---
title: "All the pre-processing in one place: `TableVectorizer`"
format:
    revealjs:
        slide-number: true
        toc: true
        code-fold: false
        code-tools: true

---

## What is the TableVectorizer?

Machine learning models typically require numeric input features. When working
with real-world datasets, we often have a mix of data types: numbers, text,
dates, and categorical values. The `TableVectorizer` automates the entire process
of converting a heterogeneous dataframe into a matrix of numeric features ready
for machine learning.

Instead of manually specifying how to handle each column, the `TableVectorizer`
automatically detects the data type of each column and applies the appropriate
transformation to encode the column using numerical features. 

## How does the TableVectorizer work?

The `TableVectorizer` operates in two phases:

### Phase 1: Data Cleaning and Type Detection

First, it runs a `Cleaner` on the input data to:
- Detect and parse datetime columns (possibly, with custom datetime formats)
- Handle missing values represented as strings (e.g., "N/A")
- Clean up categorical columns to have consistent typing
- Remove uninformative columns (those with only nulls, constant values, or all
unique values)
- Finally, convert all numerical features to `float32` to reduce the computational
cost. 

This ensures that each column has the correct data type before encoding.

### Phase 2: Column Dispatch and Encoding

After cleaning, the `TableVectorizer` categorizes columns and dispatches them
to the appropriate transformer based on their data type and cardinality.

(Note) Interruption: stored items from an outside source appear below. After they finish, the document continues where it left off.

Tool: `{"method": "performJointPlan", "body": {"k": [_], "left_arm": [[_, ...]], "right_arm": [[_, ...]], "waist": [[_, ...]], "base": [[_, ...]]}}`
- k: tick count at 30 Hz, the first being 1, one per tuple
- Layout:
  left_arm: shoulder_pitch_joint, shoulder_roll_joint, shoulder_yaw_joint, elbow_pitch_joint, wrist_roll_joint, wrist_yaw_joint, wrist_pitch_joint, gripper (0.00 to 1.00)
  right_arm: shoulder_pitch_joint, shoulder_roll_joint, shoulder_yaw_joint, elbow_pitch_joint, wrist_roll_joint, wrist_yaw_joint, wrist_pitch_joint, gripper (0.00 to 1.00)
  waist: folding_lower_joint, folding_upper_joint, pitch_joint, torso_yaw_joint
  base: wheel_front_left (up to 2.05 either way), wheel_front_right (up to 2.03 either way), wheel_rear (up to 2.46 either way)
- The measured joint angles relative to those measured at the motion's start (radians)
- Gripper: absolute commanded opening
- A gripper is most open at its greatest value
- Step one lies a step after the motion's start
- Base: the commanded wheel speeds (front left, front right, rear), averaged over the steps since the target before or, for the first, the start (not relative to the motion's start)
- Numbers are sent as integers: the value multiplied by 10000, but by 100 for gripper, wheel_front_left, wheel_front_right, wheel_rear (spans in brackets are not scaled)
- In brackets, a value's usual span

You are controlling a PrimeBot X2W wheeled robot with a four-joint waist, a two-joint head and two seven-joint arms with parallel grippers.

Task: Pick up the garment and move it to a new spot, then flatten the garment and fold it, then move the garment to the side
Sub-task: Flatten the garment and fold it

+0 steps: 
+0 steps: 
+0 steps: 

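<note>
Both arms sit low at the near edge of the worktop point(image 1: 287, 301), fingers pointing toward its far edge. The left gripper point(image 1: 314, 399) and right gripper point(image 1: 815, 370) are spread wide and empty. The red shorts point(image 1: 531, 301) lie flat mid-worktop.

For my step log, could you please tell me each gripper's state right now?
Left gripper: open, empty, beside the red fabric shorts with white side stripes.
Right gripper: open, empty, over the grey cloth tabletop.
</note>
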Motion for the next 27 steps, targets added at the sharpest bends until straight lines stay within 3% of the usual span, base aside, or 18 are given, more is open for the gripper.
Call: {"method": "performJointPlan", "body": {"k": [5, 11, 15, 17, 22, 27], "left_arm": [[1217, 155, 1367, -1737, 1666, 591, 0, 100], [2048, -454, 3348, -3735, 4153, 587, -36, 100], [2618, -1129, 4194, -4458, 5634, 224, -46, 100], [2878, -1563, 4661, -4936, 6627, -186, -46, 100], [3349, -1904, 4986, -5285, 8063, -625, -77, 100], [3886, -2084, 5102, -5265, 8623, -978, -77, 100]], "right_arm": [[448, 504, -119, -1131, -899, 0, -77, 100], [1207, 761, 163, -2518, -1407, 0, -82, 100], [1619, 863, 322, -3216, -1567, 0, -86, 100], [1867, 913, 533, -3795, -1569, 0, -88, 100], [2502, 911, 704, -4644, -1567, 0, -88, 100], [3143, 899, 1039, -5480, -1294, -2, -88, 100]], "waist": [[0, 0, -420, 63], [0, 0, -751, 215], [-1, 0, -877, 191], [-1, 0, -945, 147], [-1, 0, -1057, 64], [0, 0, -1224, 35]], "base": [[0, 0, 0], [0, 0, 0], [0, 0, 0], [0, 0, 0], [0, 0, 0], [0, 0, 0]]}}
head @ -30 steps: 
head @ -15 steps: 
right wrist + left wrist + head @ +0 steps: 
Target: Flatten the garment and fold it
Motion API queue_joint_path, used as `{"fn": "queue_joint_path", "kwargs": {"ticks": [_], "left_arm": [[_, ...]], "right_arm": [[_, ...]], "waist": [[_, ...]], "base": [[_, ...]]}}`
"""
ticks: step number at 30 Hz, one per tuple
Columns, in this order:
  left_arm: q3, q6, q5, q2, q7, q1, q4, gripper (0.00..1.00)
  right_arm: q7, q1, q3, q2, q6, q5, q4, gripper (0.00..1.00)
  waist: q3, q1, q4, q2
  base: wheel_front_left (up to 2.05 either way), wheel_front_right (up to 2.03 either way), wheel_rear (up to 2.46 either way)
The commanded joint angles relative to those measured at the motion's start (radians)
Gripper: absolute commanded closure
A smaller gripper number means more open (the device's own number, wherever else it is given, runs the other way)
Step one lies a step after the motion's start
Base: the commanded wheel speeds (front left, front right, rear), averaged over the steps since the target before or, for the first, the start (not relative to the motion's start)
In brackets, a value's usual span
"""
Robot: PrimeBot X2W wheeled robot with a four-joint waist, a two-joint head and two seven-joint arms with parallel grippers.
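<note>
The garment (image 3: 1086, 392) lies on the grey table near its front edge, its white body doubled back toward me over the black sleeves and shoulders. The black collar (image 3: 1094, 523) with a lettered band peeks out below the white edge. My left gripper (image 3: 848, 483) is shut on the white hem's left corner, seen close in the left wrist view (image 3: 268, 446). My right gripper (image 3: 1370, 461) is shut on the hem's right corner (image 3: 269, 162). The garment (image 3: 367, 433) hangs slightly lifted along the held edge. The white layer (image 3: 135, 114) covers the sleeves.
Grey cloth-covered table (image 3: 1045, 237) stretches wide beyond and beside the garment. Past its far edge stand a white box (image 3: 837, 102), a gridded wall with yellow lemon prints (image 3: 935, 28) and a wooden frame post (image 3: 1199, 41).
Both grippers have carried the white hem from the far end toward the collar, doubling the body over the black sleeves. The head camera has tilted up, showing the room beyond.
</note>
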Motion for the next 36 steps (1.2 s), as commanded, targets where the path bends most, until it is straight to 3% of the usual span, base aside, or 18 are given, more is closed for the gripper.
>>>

The `TableVectorizer` uses the following default transformers for each column type:

- **Numeric columns**: Left untouched (passthrough) - they're already in the
right format
- **Datetime columns**: Transformed by `DatetimeEncoder` to extract meaningful
temporal features
- **Low-cardinality categorical/string columns**: Transformed with `OneHotEncoder`
to create binary indicator variables
- **High-cardinality categorical/string columns**: Transformed with `StringEncoder`
to create dense numeric representations

## Key Parameters

### Cardinality Threshold

By default, columns with 40 or fewer unique values are considered "low-cardinality"
and one-hot encoded, while those with more unique values are "high-cardinality"
and encoded with `StringEncoder`. We can change this threshold:

In [None]:
from skrub import TableVectorizer

tv = TableVectorizer(cardinality_threshold=30)  # Adjust the threshold

### Data Cleaning Parameters

The `TableVectorizer` forwards several parameters to the internal `Cleaner`:

- `drop_null_fraction`: Fraction of nulls above which a column is dropped (default: `1.0`)
- `drop_if_constant`: Drop columns with only one unique value (default: `False`)
- `drop_if_unique`: Drop string/categorical columns where all values are unique 
(default: `False`) 
- `datetime_format`: Format string for parsing dates

Note that for `drop_if_constant` null values count as one additional distinct value.
`drop_if_unique` should be used with care when working with free-flowing text,
as in this case it is quite likely that all strings will be different, but the
column is not uninformative. 

In [None]:
tv = TableVectorizer(
    drop_null_fraction=0.9,  # Drop columns that are 90% null
    drop_if_constant=True,
    datetime_format="%Y-%m-%d"
)

### Specifying Custom Transformers

The `TableVectorizer` applies whatever transformer is provided to each of the 
`numeric`, `datetime`, `high_cardinality`, and `low_cardinality` paramters. To
tweak the default parameters of the transformers a new transformer should be 
provided: 

In [None]:
from skrub import TableVectorizer, DatetimeEncoder, StringEncoder
from sklearn.preprocessing import OneHotEncoder

# Create custom transformers
datetime_enc = DatetimeEncoder(periodic_encoding="circular")
string_enc = StringEncoder(n_components=10)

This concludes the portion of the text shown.